I have a really love-hate relationship with princesses. I don’t like to characterize girls as little princesses. I think of all the negative connotations of the word– spoiled, materialistic, blond-haired, blue eyed, helpless women that need saving. I tend to think that Disney movies are melodramatic and always have the meaner or evil girls with dark hair, or at the very least, ugly features (like the stepsisters in Cinderella).
I loved it when Azita was younger and enjoyed characters, like Lightning McQueen and Horton, that weren’t girly and pink– or even girls.
But now it’s all princesses this and princesses that. She wants the prettiest dress and she tells me that she wants everyone to think that her dress is the prettiest of all.
I know I can’t tie her liking princesses to materialism, superficiality, caring what others think of her instead of what she thinks of herself. It’s not that black and white.

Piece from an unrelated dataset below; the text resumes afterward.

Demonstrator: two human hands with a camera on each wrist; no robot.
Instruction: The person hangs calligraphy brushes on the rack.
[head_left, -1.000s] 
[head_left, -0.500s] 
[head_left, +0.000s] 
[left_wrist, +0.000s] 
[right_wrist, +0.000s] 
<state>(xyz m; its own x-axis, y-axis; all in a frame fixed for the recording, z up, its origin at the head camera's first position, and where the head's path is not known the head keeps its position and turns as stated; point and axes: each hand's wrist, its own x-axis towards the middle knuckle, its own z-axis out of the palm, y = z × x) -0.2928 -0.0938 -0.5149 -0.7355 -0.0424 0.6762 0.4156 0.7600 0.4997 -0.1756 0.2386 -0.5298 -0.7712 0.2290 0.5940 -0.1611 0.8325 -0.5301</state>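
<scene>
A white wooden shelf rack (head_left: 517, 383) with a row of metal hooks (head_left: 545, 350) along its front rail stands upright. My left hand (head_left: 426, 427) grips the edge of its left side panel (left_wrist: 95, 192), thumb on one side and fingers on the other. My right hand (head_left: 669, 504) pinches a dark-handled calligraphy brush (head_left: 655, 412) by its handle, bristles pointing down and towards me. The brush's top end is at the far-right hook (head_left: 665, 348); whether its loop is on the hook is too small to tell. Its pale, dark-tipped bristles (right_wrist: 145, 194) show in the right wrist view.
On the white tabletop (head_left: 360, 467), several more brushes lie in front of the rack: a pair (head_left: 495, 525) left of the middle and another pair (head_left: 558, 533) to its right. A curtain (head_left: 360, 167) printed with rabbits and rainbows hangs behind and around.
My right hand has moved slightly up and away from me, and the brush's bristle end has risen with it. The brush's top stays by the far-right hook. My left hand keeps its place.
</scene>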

And I have to admit the complexity of my own feelings since I want to buy her Tinkerbell and different pretty Barbie dolls each time we see them at the store! It’s silly, maybe, but probably normal to want to get her things I played with as a child. I hate the princess books though. I much prefer reading her Leo Leonni from the library and the newest book on display about another part of the world.

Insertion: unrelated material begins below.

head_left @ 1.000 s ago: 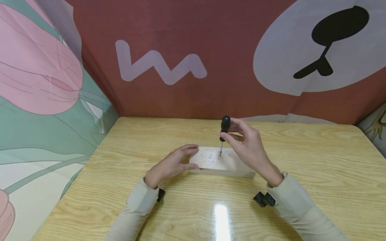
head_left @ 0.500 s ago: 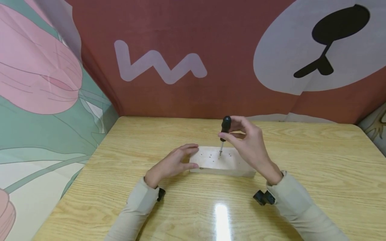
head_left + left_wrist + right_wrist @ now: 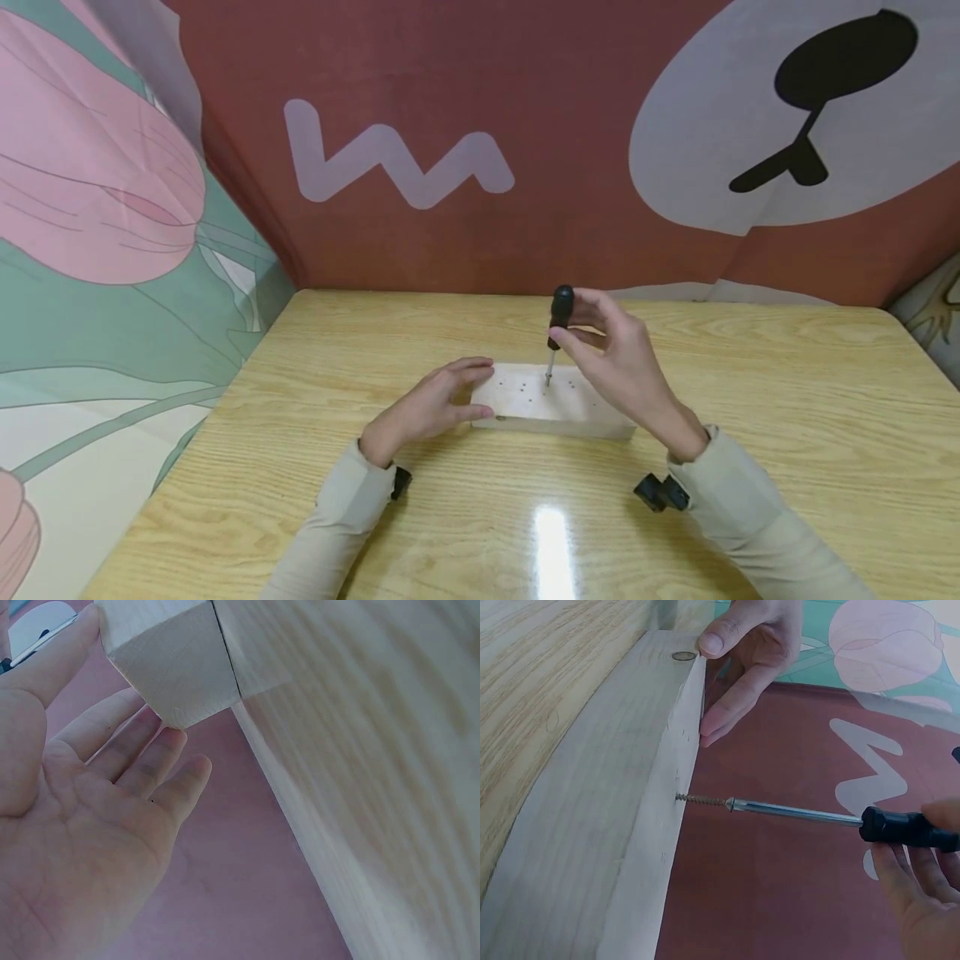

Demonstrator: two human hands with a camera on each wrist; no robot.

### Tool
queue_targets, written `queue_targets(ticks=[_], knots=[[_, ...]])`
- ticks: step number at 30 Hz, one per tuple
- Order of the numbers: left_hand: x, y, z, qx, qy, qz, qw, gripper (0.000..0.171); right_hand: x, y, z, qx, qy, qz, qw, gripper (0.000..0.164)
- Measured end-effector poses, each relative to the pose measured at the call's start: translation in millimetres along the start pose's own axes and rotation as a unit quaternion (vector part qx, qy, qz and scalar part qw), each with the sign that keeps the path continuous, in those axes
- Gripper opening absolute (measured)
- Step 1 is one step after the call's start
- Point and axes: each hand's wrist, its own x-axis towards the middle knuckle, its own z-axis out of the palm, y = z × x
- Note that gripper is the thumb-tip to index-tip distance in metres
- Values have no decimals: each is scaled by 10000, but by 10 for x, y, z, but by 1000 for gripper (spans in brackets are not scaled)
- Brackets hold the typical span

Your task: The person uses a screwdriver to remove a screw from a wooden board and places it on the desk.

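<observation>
A pale wooden block (image 3: 573,410) with several small holes in its top lies on the table. My left hand (image 3: 423,407) holds its left end, thumb at the front edge and fingertips at the back edge. Between thumb and fingers, my right hand (image 3: 628,362) grips the black handle of a screwdriver (image 3: 561,308), which stands nearly upright over the block. In the right wrist view, the tip of the screwdriver's shaft (image 3: 795,811) meets the head of a screw (image 3: 705,800). The screw's point is in the wood, with most of its thread still showing.
The wood-grain table (image 3: 300,508) extends around the block on all sides. Behind it rises a reddish-brown printed cloth (image 3: 450,250), with a floral one (image 3: 112,333) at the left. A black wrist camera (image 3: 662,492) sits under the right sleeve.
My right hand and the screwdriver have shifted only very slightly, with the tool staying on the screw. The left hand and the block look unmoved.
</observation>
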Motion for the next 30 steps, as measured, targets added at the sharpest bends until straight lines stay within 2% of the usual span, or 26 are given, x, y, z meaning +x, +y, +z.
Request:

So I’ve been sent a link to this article discussing how the princess constume has now gotten mass-marketed, and what’s interesting is that just the other day I was discussing with a friend of mine how Tinkerbell costumes are so limiting to the child’s imagination. She begs for that costume… and I tell her that we can dress up with our pieces of fabric at home and still be Tinkerbell, but she insists she needs to buy the Tinkerbell dress.
This week I decided to institute a no-TV-until-I’m-making-dinner rule. We’ve played dress up twice. Azita declared me a Chinese lady (I was wearing a piece of fabric wrapped up and it did look like a Kimono. I did correct her and tell her it looked more like a Japanese dress. Ada spent the morning wearing a tutu, no shirt, a cowgirl hat, and singing in a microphone. Azita was a Hawaiin girl, with a grass skirt, staying at my hotel and ordering food.
I’d say a successful week in refueling the imagination.
I don’t have a problem with princesses and fairy tales persay. I don’t think kids get the messages behind them, but if you are a thoughtful parent you can help them to see those morals at some point. I realized, through talking about this stuff and with this article, it’s more the mass marketing of princessism that gets me.
And my friend Lori is right— Tinkerbell and the fairies are better, because they build stuff! That’s a better role model than a princess.